-- REQUIRED ACTION --
Reprint the full listing exactly.

+++++

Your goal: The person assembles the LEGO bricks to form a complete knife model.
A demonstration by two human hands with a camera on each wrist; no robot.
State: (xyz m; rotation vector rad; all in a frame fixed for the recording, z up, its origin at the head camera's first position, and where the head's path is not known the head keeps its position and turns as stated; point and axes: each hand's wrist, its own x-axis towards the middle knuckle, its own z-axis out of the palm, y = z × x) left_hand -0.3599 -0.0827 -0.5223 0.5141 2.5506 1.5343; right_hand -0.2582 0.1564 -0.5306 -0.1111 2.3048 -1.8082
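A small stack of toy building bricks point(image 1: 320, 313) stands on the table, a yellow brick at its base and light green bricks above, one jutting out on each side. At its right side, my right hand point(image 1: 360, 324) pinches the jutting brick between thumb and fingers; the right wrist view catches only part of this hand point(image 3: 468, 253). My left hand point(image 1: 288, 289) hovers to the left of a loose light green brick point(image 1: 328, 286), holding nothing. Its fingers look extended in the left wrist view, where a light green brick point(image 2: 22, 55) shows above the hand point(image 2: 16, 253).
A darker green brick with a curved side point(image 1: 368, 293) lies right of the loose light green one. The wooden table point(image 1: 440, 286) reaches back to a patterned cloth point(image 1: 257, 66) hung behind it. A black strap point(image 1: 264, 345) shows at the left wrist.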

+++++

-- PROBLEM SOLUTION --
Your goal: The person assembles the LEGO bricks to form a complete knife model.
A demonstration by two human hands with a camera on each wrist; no robot.
State: (xyz m; rotation vector rad; all in a frame fixed for the recording, z up, its origin at the head camera's first position, and where the head's path is not known the head keeps its position and turns as stated; point and axes: each hand's wrist, its own x-axis towards the middle knuckle, its own z-axis out of the palm, y = z × x) left_hand -0.3599 -0.0827 -0.5223 0.5141 2.5506 1.5343; right_hand -0.2582 0.1564 -0.5306 -0.1111 2.3048 -1.8082
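A small stack of toy building bricks point(image 1: 320, 313) stands on the table, a yellow brick at its base and light green bricks above, one jutting out on each side. At its right side, my right hand point(image 1: 360, 324) pinches the jutting brick between thumb and fingers; the right wrist view catches only part of this hand point(image 3: 468, 253). My left hand point(image 1: 288, 289) hovers to the left of a loose light green brick point(image 1: 328, 286), holding nothing. Its fingers look extended in the left wrist view, where a light green brick point(image 2: 22, 55) shows above the hand point(image 2: 16, 253).
A darker green brick with a curved side point(image 1: 368, 293) lies right of the loose light green one. The wooden table point(image 1: 440, 286) reaches back to a patterned cloth point(image 1: 257, 66) hung behind it. A black strap point(image 1: 264, 345) shows at the left wrist.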

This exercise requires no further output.